General information
- Type: Utility helicopter
- National origin: United States
- Manufacturer: Scheutzow Helicopter Corporation
- Designer: Webb Scheutzow
- Number built: 4

History
- First flight: 26 January 1967

= Scheutzow Bee =

The Scheutzow Model B or Scheutzow Bee was a two-seat utility helicopter developed in the United States in the late 1960s and early 1970s.

==Development==
The aircraft was designed by Webb Scheutzow around a new type of rotorhead that he had developed, the FLEXIHUB. In this system, the two main rotor blades were mounted in rubber bushes, reducing vibration and requiring no lubrication. The design was otherwise entirely conventional, consisting of a cabin with two seats arranged side-by-side, a centrally mounted engine and rotor mast, and an open-truss tail boom of triangular section that carried a two-blade tail rotor.
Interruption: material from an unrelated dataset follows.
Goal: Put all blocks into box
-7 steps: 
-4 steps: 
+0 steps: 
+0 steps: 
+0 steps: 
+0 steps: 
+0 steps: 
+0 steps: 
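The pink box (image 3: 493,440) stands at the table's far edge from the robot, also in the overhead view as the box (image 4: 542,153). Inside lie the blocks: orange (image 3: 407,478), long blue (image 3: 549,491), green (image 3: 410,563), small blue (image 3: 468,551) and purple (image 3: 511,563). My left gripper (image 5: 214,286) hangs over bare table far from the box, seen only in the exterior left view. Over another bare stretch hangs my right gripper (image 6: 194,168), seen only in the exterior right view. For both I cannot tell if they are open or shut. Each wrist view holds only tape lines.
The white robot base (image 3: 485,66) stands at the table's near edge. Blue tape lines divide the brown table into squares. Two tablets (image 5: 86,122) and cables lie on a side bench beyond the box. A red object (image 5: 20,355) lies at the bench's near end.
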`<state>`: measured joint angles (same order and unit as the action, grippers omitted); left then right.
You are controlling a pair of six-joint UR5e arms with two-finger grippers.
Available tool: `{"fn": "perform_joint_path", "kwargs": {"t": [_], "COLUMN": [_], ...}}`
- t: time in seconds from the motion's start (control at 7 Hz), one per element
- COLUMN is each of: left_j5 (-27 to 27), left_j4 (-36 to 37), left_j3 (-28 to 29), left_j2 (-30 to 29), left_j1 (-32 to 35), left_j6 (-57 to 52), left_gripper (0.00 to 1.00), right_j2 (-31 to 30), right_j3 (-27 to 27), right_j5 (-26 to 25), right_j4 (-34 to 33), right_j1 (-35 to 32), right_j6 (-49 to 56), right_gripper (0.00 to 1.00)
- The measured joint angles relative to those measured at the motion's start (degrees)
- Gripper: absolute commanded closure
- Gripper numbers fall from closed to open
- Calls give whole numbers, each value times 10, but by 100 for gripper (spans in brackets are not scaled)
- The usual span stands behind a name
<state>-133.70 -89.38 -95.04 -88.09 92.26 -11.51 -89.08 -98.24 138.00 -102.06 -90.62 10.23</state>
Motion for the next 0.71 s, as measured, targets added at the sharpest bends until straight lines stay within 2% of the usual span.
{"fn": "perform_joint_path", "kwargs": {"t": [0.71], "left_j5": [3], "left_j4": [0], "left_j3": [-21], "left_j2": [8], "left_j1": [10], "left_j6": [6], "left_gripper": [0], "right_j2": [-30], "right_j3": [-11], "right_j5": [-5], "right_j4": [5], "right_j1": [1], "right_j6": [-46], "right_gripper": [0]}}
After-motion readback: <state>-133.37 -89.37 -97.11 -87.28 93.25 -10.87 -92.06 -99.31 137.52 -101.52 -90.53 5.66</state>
The undercarriage consisted of skids. The frame was constructed of welded steel tube and the cabin was constructed of sheet metal. Power was transmitted from the engine to the rotor by a series of belts, eliminating the need for a gearbox and minimizing cabin noise.

The prototype (registration N564A) first flew on 26 January 1967 and Scheutzow initially planned to have flight testing for type certification completed by the end of the year. At the time, Scheutzow hoped to sell the helicopter for somewhere in the region of $10,000–$12,000, although the following year, the estimated price rose to $16,700. Scheutzow still hoped that the helicopter would be in production the following year and planned to build 191 examples in 1969. However, the flight test program to obtain type certification did not commence until 1971. Certification tests were almost complete by the end of 1973, at which point funding ran out. Testing resumed again in February 1975 and the Bee was certified in May 1976. Development was abandoned during the 1970s after only four examples were built.